WHAT YOU SHOULD DO: All of the data below is to be printed again exactly.

RECORDED INFORMATION:
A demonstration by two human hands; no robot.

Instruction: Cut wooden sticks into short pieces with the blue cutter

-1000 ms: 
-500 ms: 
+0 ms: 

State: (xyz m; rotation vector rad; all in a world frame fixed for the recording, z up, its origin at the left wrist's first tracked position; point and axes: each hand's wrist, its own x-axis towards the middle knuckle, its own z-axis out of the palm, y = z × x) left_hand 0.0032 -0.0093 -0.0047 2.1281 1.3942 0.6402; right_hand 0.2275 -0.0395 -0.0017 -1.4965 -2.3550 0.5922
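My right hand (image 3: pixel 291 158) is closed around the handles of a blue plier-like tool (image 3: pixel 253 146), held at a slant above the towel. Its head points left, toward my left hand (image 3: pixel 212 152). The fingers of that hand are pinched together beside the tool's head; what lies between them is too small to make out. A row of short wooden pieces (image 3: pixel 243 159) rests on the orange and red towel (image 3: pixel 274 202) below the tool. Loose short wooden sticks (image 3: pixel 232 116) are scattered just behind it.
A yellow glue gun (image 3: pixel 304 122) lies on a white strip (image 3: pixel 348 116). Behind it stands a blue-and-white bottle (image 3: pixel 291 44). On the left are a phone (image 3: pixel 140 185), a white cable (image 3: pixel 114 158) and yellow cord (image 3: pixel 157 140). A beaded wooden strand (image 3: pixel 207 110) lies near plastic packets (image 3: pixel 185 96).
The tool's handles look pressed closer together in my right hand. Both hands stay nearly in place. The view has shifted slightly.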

SOLUTION FOR THIS PROBLEM:
A demonstration by two human hands; no robot.

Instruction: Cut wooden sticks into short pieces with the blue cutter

-1000 ms: 
-500 ms: 
+0 ms: 

State: (xyz m; rotation vector rad; all in a world frame fixed for the recording, z up, its origin at the left wrist's first tracked position; point and axes: each hand's wrist, its own x-axis towards the middle knuckle, its own z-axis out of the palm, y = z × x) left_hand 0.0032 -0.0093 -0.0047 2.1281 1.3942 0.6402; right_hand 0.2275 -0.0395 -0.0017 -1.4965 -2.3550 0.5922
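My right hand (image 3: pixel 291 158) is closed around the handles of a blue plier-like tool (image 3: pixel 253 146), held at a slant above the towel. Its head points left, toward my left hand (image 3: pixel 212 152). The fingers of that hand are pinched together beside the tool's head; what lies between them is too small to make out. A row of short wooden pieces (image 3: pixel 243 159) rests on the orange and red towel (image 3: pixel 274 202) below the tool. Loose short wooden sticks (image 3: pixel 232 116) are scattered just behind it.
A yellow glue gun (image 3: pixel 304 122) lies on a white strip (image 3: pixel 348 116). Behind it stands a blue-and-white bottle (image 3: pixel 291 44). On the left are a phone (image 3: pixel 140 185), a white cable (image 3: pixel 114 158) and yellow cord (image 3: pixel 157 140). A beaded wooden strand (image 3: pixel 207 110) lies near plastic packets (image 3: pixel 185 96).
The tool's handles look pressed closer together in my right hand. Both hands stay nearly in place. The view has shifted slightly.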

The work is done, and the output is complete.